Module small_table

Module small_table 

Source
Expand description

SIMD enabled efficient small table lookups - for 64 entries or 64K entries. May be 2-D lookups as well.

§CPU Feature Requirements

§Table64 (64-entry lookup table)

Table64 is primarily optimized for ARM NEON and provides excellent performance on Apple Silicon and other ARMv8+ CPUs. It also supports Intel AVX-512 on newer CPUs.

§ARM aarch64 (Primary Optimization Target)

  • Optimal: Uses ARM NEON TBL4 instruction (vqtbl4q_u8)
    • Native hardware support on all ARMv8+ CPUs (including Apple M1/M2/M3)
    • Extremely efficient single-instruction 64-byte table lookup
    • No fallback needed - full SIMD acceleration on ARM
    • The TBL4 instruction can perform 64-entry lookups in a single operation

§Intel x86_64

  • Optimal: Requires AVX512BW + AVX512VBMI
    • Uses VPERMB instruction (_mm512_permutexvar_epi8) for 64-byte table lookups
    • Available on: Intel Ice Lake, Tiger Lake, and later (not available on Skylake-X)
    • Fallback: Scalar lookup (works on all x86_64 CPUs)

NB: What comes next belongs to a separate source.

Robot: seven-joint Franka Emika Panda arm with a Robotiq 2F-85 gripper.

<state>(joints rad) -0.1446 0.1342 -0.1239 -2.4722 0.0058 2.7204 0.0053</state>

§Table2dU8xU8 (2D lookup table, up to 64K entries)

§Intel x86_64

  • Optimal: Requires AVX512F + AVX512BW (via simd_gather module)
    • Uses VGATHERDPS + VPMOVDB for parallel lookups
    • Available on: Intel Skylake-X (Xeon), Ice Lake, Tiger Lake, and later
    • Fallback: Scalar lookup (works on all architectures)

§ARM aarch64

  • Uses scalar fallback (NEON gather is not significantly faster than scalar for this use case)

Structs§

Table2dU8xU8
A 2D SIMD lookup table for u8 × u8 coordinates, supporting up to 64K entries.
Table64
A SIMD-optimized 64-entry lookup table, able to do extremely efficient lookups in ARM NEON and Intel AVX-512VBMI.